ACTIVITY: Find the word "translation" in the data below and copy each line that holds it.
◇ ◇ ◇ ◇ ◇ ◇ ◇
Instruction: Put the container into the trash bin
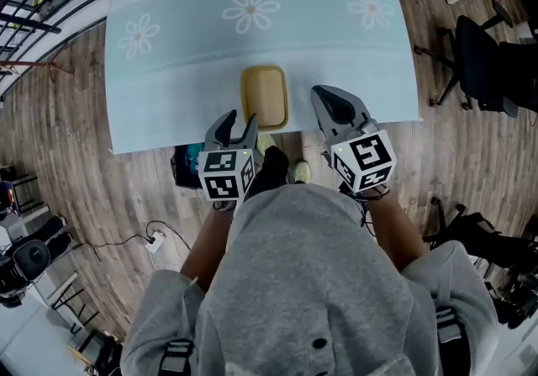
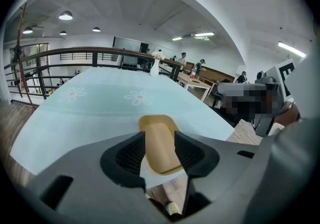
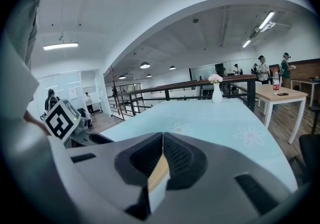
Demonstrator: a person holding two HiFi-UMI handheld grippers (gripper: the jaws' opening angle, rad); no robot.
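Note:
A tan, shallow container [image 1: 264, 97] lies on the pale blue flowered tablecloth [image 1: 185, 46], close to the table's near edge. My left gripper [image 1: 236, 125] hovers just short of that edge, left of the container, and is open. In the left gripper view the container [image 2: 159, 140] shows through the gap of the left gripper [image 2: 160, 154], beyond the pads and not touched. My right gripper [image 1: 334, 107] is at the container's right and is shut, with nothing held. In the right gripper view the right gripper [image 3: 163, 154] has its pads together. A dark bin-like object [image 1: 185, 168] sits under the table edge.
An office chair [image 1: 479, 63] stands right of the table on the wood floor. A cable and a power strip [image 1: 155, 240] lie at the lower left. A white vase [image 3: 216, 92] and a railing are at the table's far end. The person's shoe [image 1: 301, 171] is below the edge.

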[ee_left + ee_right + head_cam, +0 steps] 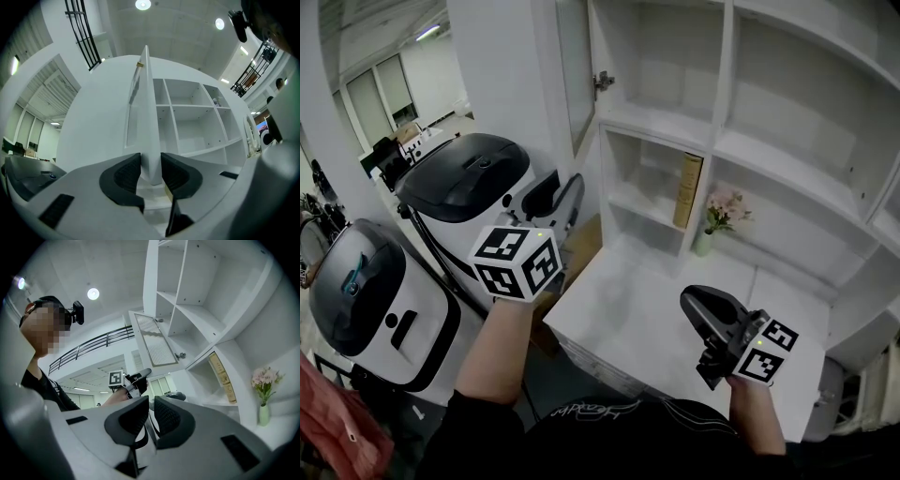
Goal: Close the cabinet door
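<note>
The white cabinet door [575,70] with a glazed panel stands swung out from the shelf unit [787,112], hinged at its right. In the left gripper view the door's free edge [145,117] runs up between the jaws of my left gripper [151,171]. The pads sit beside the edge without visibly pressing it, so this gripper is open. From the head view the left gripper [567,192] reaches up below the door. My right gripper [694,300] hovers over the white counter with its jaws nearly together and nothing in them. The right gripper view shows the door [157,341] and the left gripper [140,378] beyond the right gripper [151,416].
A tan book [687,190] and a small vase of pink flowers [719,217] stand in the lower shelf bays. Two black-topped white machines [469,178] [366,291] stand to the left of the counter [647,309]. The upper shelves hold nothing.
</note>
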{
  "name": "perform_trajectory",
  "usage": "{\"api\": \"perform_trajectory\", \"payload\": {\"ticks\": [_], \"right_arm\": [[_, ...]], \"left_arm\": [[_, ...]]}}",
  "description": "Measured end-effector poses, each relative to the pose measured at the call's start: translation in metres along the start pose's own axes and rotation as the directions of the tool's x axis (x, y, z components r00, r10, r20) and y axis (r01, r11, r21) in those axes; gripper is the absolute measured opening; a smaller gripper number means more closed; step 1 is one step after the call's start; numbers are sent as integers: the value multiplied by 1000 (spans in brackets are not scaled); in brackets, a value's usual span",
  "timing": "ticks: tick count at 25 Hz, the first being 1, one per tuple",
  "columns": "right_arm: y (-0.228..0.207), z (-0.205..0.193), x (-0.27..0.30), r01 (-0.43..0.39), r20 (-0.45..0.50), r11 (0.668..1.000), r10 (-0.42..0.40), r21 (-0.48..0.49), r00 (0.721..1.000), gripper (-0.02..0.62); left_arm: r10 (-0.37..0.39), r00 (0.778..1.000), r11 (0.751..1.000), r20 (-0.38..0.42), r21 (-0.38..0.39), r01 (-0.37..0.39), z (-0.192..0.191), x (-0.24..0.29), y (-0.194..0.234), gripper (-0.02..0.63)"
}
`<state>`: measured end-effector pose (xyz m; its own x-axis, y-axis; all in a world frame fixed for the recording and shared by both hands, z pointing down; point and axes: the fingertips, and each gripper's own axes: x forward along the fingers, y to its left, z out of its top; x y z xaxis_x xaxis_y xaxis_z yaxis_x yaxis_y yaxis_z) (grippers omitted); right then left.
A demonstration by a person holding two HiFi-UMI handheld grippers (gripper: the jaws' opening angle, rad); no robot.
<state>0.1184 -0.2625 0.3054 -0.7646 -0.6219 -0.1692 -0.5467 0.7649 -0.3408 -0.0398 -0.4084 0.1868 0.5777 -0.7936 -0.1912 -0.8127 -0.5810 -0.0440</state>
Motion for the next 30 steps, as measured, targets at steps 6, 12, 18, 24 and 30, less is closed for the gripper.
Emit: {"api": "perform_trajectory", "payload": {"ticks": [6, 12, 18, 24, 30], "right_arm": [[-5, 13, -8, -13, 16, 1000, 13, -19, 1000, 61], [-15, 22, -14, -11, 29, 1000, 11, -28, 1000, 61], [-27, 29, -26, 5, 36, 1000, -4, -29, 999, 61], [-39, 35, -41, 22, 43, 999, -20, -30, 999, 61], [-55, 40, -59, 35, 49, 999, -34, -21, 998, 61]], "left_arm": [[-42, 999, 999, -22, 16, 42, -2, 10, -18, 153], [-82, 996, 996, -22, 35, 83, -4, 25, -37, 179], [-87, 996, 995, -15, 50, 87, -7, 41, -56, 200], [-69, 998, 995, 4, 68, 68, -10, 57, -75, 213], [-50, 999, 995, 15, 92, 48, -15, 78, -95, 222]]}}
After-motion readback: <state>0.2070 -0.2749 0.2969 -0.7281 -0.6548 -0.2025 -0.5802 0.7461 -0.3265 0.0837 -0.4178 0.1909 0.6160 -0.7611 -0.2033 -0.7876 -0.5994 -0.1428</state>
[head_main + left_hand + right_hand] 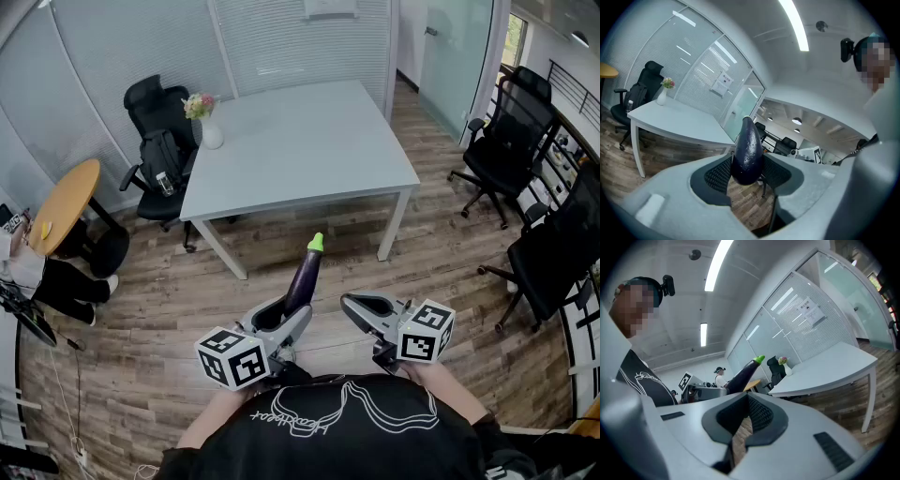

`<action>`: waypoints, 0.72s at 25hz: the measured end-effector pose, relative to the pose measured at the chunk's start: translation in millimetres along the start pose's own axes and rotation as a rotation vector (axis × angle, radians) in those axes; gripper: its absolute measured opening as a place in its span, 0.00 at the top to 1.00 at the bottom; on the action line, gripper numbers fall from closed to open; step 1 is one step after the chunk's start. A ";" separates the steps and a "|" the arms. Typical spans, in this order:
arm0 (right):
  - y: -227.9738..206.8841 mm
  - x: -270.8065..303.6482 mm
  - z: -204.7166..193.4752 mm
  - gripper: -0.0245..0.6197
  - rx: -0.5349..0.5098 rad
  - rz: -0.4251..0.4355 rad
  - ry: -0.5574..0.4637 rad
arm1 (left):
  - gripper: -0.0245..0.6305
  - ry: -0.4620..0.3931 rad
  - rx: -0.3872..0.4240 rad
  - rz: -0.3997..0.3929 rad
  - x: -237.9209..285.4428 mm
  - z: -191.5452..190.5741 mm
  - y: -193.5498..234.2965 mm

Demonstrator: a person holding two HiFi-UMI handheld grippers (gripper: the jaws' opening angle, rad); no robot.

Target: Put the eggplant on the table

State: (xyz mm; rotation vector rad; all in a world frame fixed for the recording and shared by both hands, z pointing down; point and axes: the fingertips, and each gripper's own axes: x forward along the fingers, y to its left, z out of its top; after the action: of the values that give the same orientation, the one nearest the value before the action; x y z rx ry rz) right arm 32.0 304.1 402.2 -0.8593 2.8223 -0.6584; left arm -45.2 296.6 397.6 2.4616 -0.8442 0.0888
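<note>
1. Eggplant [303, 277]: dark purple with a green stem cap, held in the air above the wood floor [159, 319], well short of the table and touching nothing but the gripper; stem end points up and away, toward the table's near edge
2. Far left, head view: round wooden table [61, 202], partly cut off by the frame
3. Next right: black office chair [155, 122] with a dark backpack [164, 164] on its seat, pushed up to the grey table's left end
4. Grey rectangular table [309, 141]: top bare except for a white vase of flowers [210, 131] at its far left corner
5. Left gripper [284, 317]: jaws set fairly wide and closed on the eggplant's thick lower end; in the left gripper view [747, 176] both ribbed pads press the rounded purple body [747, 152], which stands nearly upright between them
6. Right gripper [361, 309]: just beside the left one, apart from the eggplant, held level; in the right gripper view [743, 420] the jaw tips come together with nothing between them, only a thin sliver of floor behind; the eggplant [743, 373] shows beyond, slanting up
7. Right edge: two black office chairs [506, 141] [553, 253], well clear of the table
</note>
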 end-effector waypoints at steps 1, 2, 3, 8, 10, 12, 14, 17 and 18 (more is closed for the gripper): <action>1.6 -2.1 0.2 0.95 -0.002 -0.004 0.003 | 0.64 0.000 0.000 -0.002 -0.5 -0.6 -2.4; 3.1 -4.1 0.4 0.95 -0.004 -0.008 0.006 | 0.64 0.001 0.000 -0.004 -1.0 -1.1 -4.7; 4.6 -5.8 0.9 0.95 -0.006 -0.012 0.007 | 0.64 0.001 0.001 -0.006 -1.6 -1.2 -6.8; 8.7 -11.2 5.0 0.95 -0.017 -0.014 0.004 | 0.64 -0.006 0.011 -0.014 -3.1 1.9 -16.0; 9.0 -11.1 5.4 0.95 -0.016 -0.011 0.002 | 0.64 -0.010 0.008 -0.015 -3.5 2.4 -16.8; 9.3 -9.0 6.1 0.95 -0.003 -0.001 -0.002 | 0.64 -0.010 0.005 -0.016 -3.5 3.6 -15.5; 8.7 -7.7 6.3 0.95 0.011 0.004 -0.003 | 0.64 -0.008 0.002 -0.017 -2.4 4.1 -13.7; 5.8 -7.3 7.6 0.95 0.011 0.005 -0.013 | 0.64 -0.009 -0.003 -0.024 1.7 3.5 -10.8; 4.3 -6.7 8.3 0.95 0.009 0.005 -0.014 | 0.64 -0.009 -0.005 -0.027 4.0 4.1 -9.1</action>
State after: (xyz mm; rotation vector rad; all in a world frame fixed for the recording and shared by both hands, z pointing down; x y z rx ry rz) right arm 37.3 307.9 392.7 -0.8522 2.8065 -0.6613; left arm -37.1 298.4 390.7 2.4702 -0.8140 0.0658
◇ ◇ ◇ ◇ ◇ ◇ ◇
ANSWER TO THIS EXERCISE:
  "description": "Measured end-effector poses, each relative to the pose measured at the call's start: translation in metres along the start pose's own axes and rotation as the directions of the tool's x axis (x, y, z components r00, r10, r20) and y axis (r01, r11, r21) in those axes; gripper is the absolute measured opening; a smaller gripper number means more closed; step 1 is one step after the call's start; numbers are sent as integers: the value multiplied by 1000 (spans in brackets are not scaled); in brackets, a value's usual span",
`<action>`: waypoints, 0.72s at 25hz: the measured end-effector pose, relative to the pose measured at the chunk's start: translation in millimetres along the start pose's own axes and rotation as a rotation vector (axis × angle, radians) in those axes; gripper: its absolute measured opening as a place in its span, 0.00 at the top to 1.00 at the bottom; on the action line, gripper numbers fall from closed to open; step 1 is one step after the chunk's start. A ";" separates the steps and a "|" the arms. Typical spans, in this order:

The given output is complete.